#### YOUR TASK:
All the data that follows should be repeated exactly, without a single picture.
Start of DATA EXTRACT
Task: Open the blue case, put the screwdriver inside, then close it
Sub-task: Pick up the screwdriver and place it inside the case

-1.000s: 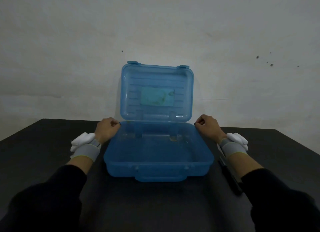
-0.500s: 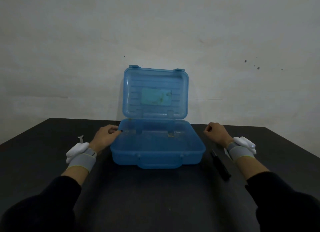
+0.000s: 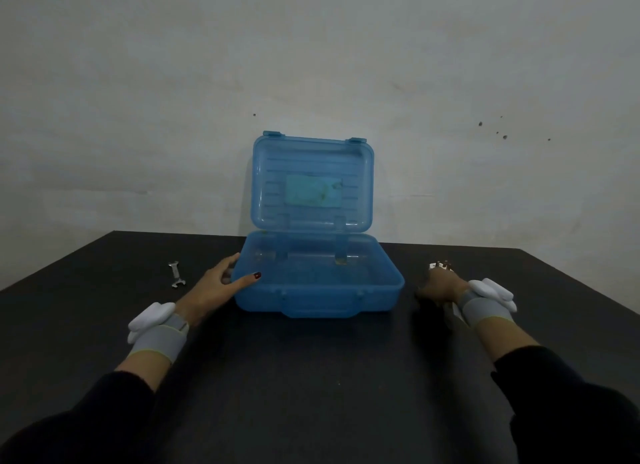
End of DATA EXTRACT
#### RESULT OF THIS TASK:
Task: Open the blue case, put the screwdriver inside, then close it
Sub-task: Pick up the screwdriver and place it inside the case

-1.000s: 
-0.500s: 
+0.000s: 

The full output has been given.